* **EXERCISE PROMPT**:
Please restate, exactly as they appear, only the lines from the one that contains "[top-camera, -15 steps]" to the final line of the entries, with no pictures.

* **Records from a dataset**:
------------------------
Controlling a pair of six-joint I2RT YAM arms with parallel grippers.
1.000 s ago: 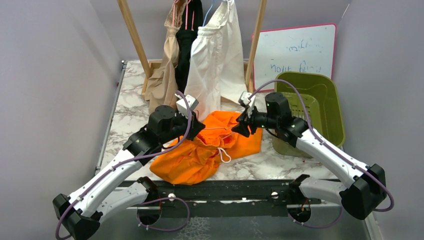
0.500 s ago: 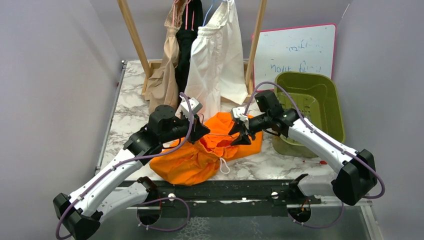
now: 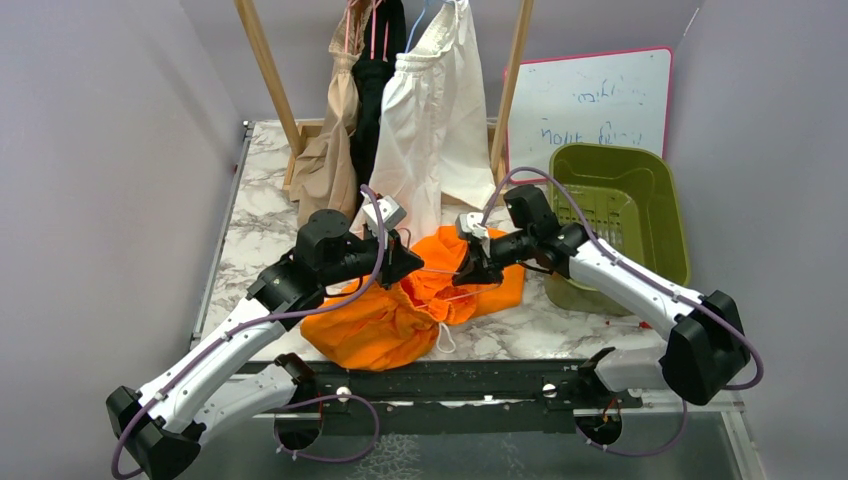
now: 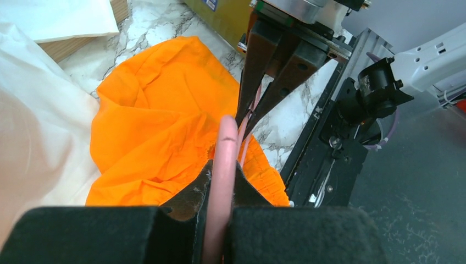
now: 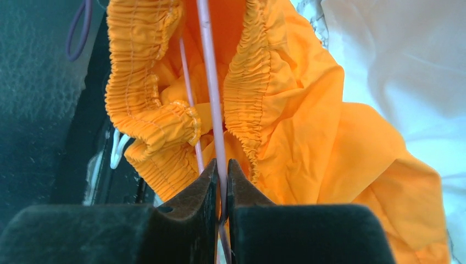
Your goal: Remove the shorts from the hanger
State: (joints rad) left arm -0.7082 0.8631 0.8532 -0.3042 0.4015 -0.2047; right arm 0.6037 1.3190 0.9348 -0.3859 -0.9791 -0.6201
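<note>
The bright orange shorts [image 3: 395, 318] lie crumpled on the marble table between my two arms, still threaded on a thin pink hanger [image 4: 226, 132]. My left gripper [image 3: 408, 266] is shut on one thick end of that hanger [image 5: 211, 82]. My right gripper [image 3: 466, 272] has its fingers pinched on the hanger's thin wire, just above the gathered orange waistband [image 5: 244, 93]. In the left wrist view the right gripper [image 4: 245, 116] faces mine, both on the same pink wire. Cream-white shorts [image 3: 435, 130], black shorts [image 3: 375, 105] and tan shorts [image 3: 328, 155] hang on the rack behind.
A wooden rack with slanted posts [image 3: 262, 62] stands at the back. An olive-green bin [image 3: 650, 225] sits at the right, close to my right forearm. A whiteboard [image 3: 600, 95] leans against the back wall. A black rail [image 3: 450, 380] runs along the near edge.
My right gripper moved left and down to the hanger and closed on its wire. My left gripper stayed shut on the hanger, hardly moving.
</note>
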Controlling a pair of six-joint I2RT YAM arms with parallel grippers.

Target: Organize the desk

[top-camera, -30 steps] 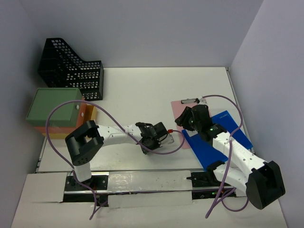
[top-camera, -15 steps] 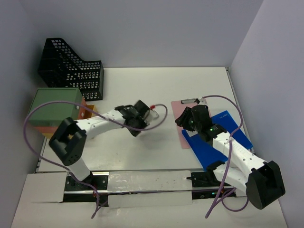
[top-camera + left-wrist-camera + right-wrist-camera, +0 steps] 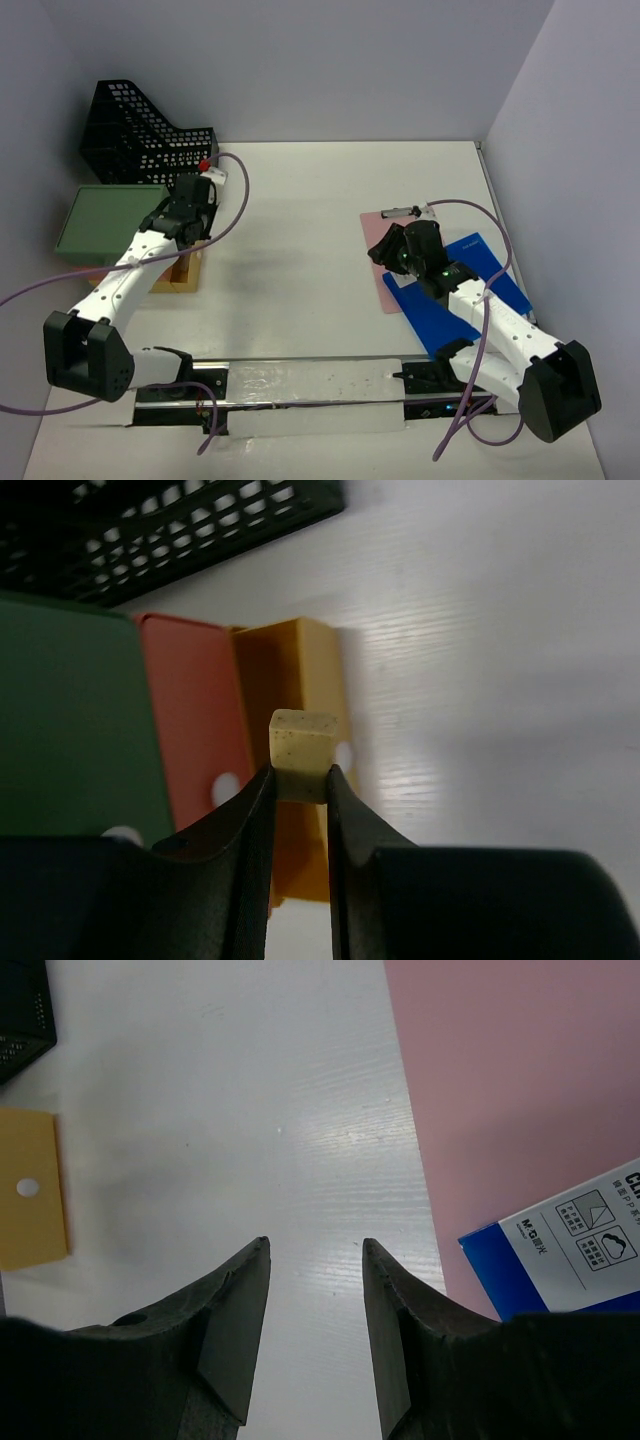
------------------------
* **OUTPUT FOR THIS EXERCISE**:
[top-camera, -15 steps] 
[top-camera + left-wrist-camera + right-wrist-camera, +0 steps] 

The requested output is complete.